◆ Exercise description:
In the listing below, locate the line that contains "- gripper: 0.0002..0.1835" and the line that contains "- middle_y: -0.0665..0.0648". Restate word for word those two lines and every line between them, and nothing else.

◆ Supplied material:

____________________

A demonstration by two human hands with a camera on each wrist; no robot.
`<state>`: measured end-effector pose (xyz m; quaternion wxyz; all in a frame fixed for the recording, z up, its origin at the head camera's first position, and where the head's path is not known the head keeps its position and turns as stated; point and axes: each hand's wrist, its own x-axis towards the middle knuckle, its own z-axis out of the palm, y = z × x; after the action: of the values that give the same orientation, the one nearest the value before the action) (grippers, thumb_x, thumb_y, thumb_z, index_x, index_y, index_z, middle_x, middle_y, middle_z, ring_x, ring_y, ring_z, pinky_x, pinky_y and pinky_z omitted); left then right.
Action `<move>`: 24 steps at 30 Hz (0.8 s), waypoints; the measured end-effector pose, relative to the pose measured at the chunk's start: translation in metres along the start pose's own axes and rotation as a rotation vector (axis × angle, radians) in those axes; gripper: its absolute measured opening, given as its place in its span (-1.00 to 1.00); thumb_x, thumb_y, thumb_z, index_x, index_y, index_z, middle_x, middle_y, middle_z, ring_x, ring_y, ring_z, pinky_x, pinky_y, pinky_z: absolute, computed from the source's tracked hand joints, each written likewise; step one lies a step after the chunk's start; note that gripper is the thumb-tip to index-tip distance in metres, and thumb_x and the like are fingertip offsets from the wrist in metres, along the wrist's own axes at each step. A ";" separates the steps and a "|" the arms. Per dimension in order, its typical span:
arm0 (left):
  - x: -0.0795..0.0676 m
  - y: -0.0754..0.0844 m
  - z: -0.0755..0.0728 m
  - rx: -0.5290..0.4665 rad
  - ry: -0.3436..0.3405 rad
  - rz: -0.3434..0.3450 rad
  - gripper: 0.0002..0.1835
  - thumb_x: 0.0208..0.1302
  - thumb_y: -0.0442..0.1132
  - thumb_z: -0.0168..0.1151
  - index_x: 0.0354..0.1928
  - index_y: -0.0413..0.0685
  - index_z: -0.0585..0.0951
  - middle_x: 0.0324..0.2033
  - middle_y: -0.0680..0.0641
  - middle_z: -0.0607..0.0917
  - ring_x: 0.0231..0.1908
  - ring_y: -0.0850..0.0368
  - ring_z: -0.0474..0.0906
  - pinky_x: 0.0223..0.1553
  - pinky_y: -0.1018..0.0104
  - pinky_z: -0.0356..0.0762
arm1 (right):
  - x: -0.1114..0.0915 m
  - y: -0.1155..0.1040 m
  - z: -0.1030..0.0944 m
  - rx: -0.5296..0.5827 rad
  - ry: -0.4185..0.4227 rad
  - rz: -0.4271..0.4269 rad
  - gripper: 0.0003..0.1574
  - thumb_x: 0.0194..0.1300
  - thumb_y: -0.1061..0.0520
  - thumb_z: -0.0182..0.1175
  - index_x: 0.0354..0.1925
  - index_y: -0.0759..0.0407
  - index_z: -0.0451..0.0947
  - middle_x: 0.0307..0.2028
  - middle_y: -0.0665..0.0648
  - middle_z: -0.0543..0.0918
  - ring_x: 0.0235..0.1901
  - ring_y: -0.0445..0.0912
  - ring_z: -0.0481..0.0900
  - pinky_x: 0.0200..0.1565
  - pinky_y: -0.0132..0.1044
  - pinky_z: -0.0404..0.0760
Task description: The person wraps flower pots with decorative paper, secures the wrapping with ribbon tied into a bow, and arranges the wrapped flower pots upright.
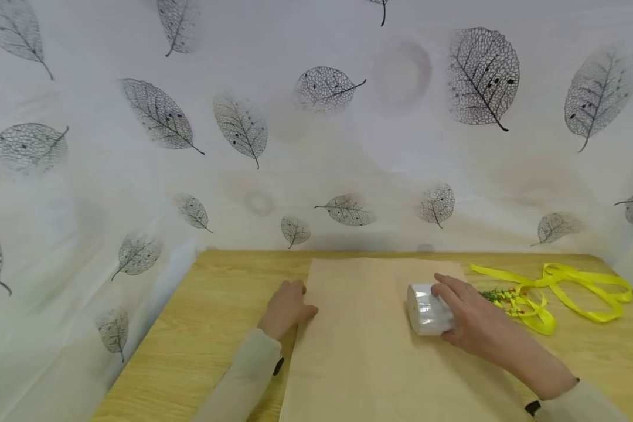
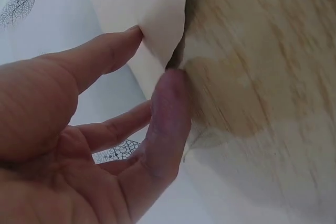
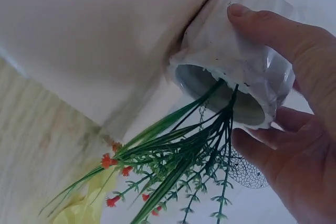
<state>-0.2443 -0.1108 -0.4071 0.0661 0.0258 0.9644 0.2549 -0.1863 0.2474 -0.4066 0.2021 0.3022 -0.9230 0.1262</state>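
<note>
A white ribbed pot [image 1: 427, 309] lies on its side over a large sheet of tan wrapping paper [image 1: 369, 363], its base toward the left. My right hand [image 1: 480, 319] grips the pot, thumb on one side and fingers on the other. Out of its mouth, in the right wrist view, come green artificial stems [image 3: 194, 140] with small red flowers [image 3: 108, 161]. My left hand [image 1: 289, 310] is at the paper's left edge. In the left wrist view, its thumb and a finger pinch that edge [image 2: 168, 40], which stands slightly raised from the wood.
Yellow ribbon [image 1: 585, 287] lies in loose loops on the right of the wooden table [image 1: 206, 328], beside the flowers. A pale cloth printed with leaf skeletons [image 1: 316, 146] hangs behind the table and along its left side.
</note>
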 end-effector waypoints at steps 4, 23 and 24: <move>-0.001 0.000 0.001 -0.023 0.004 0.012 -0.43 0.16 -0.23 0.45 0.14 -0.43 0.56 0.11 -0.39 0.61 0.08 -0.28 0.58 0.16 -0.15 0.57 | -0.002 -0.002 0.000 0.029 -0.023 0.008 0.00 -0.36 0.24 0.73 0.08 0.22 0.43 0.21 0.44 0.58 0.12 0.34 0.61 -0.02 0.20 0.70; 0.000 -0.016 0.006 -0.120 0.030 0.010 -0.41 0.15 -0.13 0.52 0.13 -0.34 0.57 0.08 -0.38 0.60 0.06 -0.25 0.54 0.14 -0.16 0.55 | -0.006 -0.001 0.013 -0.049 0.135 -0.165 0.18 -0.65 0.15 0.81 0.07 0.25 0.48 0.07 0.31 0.63 -0.02 0.20 0.64 -0.04 0.26 0.67; 0.000 -0.017 0.006 -0.127 0.031 0.009 -0.41 0.15 -0.13 0.52 0.13 -0.34 0.57 0.05 -0.36 0.61 0.04 -0.23 0.54 0.12 -0.16 0.56 | -0.006 -0.001 0.013 -0.040 0.137 -0.171 0.19 -0.66 0.16 0.80 0.06 0.25 0.48 0.06 0.31 0.62 -0.03 0.20 0.65 -0.03 0.29 0.66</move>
<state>-0.2437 -0.1223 -0.4205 0.0516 0.0218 0.9471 0.3161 -0.1851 0.2449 -0.4206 0.2808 0.3665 -0.8802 0.1102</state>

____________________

◆ Expected answer:
  - gripper: 0.0002..0.1835
  - thumb_x: 0.0208..0.1302
  - thumb_y: -0.0442..0.1132
  - thumb_z: -0.0168..0.1151
  - index_x: 0.0354..0.1928
  - index_y: -0.0413..0.0685
  - index_z: -0.0585..0.0951
  - middle_x: 0.0324..0.2033
  - middle_y: -0.0680..0.0641
  - middle_z: -0.0607..0.0917
  - ring_x: 0.0231..0.1908
  - ring_y: -0.0850..0.0368
  - ring_z: -0.0474..0.0906
  - pinky_x: 0.0223..0.1553
  - pinky_y: -0.1018..0.0104
  - pinky_z: -0.0356..0.0762
arm1 (right):
  - x: -0.1114..0.0915 m
  - y: -0.1155..0.1040 m
  - z: -0.1030..0.0944 m
  - rx: -0.5296..0.5827 rad
  - ry: -0.4185..0.4227 rad
  - rz: -0.4271..0.4269 rad
  - gripper: 0.0003..0.1574
  - thumb_x: 0.0194..0.1300
  - thumb_y: -0.1061..0.0520
  - thumb_z: -0.0182..0.1175
  - index_x: 0.0354..0.1925
  - index_y: -0.0759..0.0407
  - index_z: -0.0451..0.0947
  - middle_x: 0.0307..0.2028
  - middle_y: -0.0665..0.0648

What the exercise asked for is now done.